Using a JSON Field as a Sharding Key

You can designate a JSON field to be the sharding key when creating your distributed database schema.

The examples in the topics that follow show you how to create a sharded table for the JSON collection, create the SODA mapping, trigger the sharding key column population, and access the sharded table from an application with Java and Python code samples.

Creating a Sharded Table for the JSON Collection

To create a sharded table that uses a sharding key other than the SODA ID:

  1. Connect to the shard catalog as the Sharding/SODA user.
  2. Enable SHARD DDL.
  3. Create a tablespace set.
  4. Run CREATE SHARDED TABLE, as shown in the example below.

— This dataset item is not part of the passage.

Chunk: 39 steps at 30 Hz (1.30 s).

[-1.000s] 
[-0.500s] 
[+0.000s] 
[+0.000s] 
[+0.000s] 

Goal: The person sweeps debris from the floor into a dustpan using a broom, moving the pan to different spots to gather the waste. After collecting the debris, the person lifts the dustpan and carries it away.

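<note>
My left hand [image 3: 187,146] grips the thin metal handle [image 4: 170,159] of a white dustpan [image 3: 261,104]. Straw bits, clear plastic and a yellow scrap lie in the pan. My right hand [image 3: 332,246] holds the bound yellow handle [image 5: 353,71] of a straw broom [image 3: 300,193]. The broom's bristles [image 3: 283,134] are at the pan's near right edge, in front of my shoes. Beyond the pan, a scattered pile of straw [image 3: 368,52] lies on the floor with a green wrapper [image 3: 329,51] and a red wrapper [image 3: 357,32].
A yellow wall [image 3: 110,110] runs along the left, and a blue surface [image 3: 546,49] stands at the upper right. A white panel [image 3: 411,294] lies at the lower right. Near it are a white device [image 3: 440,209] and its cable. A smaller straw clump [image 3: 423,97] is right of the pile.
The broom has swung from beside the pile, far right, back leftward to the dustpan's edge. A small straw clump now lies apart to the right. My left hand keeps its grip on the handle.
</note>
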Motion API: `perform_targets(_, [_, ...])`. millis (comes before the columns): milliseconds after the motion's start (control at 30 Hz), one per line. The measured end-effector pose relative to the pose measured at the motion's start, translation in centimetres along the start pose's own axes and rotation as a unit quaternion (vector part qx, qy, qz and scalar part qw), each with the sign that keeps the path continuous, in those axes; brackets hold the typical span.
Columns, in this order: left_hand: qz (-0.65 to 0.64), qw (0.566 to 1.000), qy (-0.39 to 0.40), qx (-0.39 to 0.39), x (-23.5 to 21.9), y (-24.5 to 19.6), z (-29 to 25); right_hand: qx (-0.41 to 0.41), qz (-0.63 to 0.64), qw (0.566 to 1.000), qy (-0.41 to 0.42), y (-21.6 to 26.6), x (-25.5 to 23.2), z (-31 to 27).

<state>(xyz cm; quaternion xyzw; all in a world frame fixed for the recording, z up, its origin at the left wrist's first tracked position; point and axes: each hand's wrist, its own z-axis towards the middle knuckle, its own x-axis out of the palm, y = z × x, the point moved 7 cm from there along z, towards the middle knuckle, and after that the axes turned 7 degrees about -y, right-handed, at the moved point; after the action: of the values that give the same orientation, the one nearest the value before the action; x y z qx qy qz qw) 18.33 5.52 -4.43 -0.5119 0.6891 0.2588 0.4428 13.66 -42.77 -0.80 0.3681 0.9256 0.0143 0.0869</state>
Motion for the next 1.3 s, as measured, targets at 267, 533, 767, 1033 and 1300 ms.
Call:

The following examples create a sharded table (Customers) for a JSON collection of customer profile documents (CUSTPROFILE).

A column for the SODA ID (ID) identifies the JSON entries. When creating a JSON entry in the table with SODA, the application populates the ID column with a unique value.

A sharding key column (ZIP) is the ZIP code value extracted from the JSON document.

The other columns are the default column names given when SODA creates a table to hold an underlying collection. You can see this for yourself when creating a SODA collection and then examining the created table.

Note that the ID column by itself cannot be the primary key. The PK must be or must include the sharding key, in this case ZIP. In the application examples, both ID and ZIP are used to work with the sharded data. In the example above the PK consists of the sharding key and the SODA ID (ZIP, ID), because ZIP will not be a unique value by itself.

Note that in Oracle 21c, you can use either (ZIP, ID) or (ID, ZIP) as the combined Primary Key. In general, you should expect access to this table to be for these values individually, not as a combination. SODA access for these examples looking for ID and customer queries might be using the JSON field (ZIP in this case), so you will create individual indexes in any case. .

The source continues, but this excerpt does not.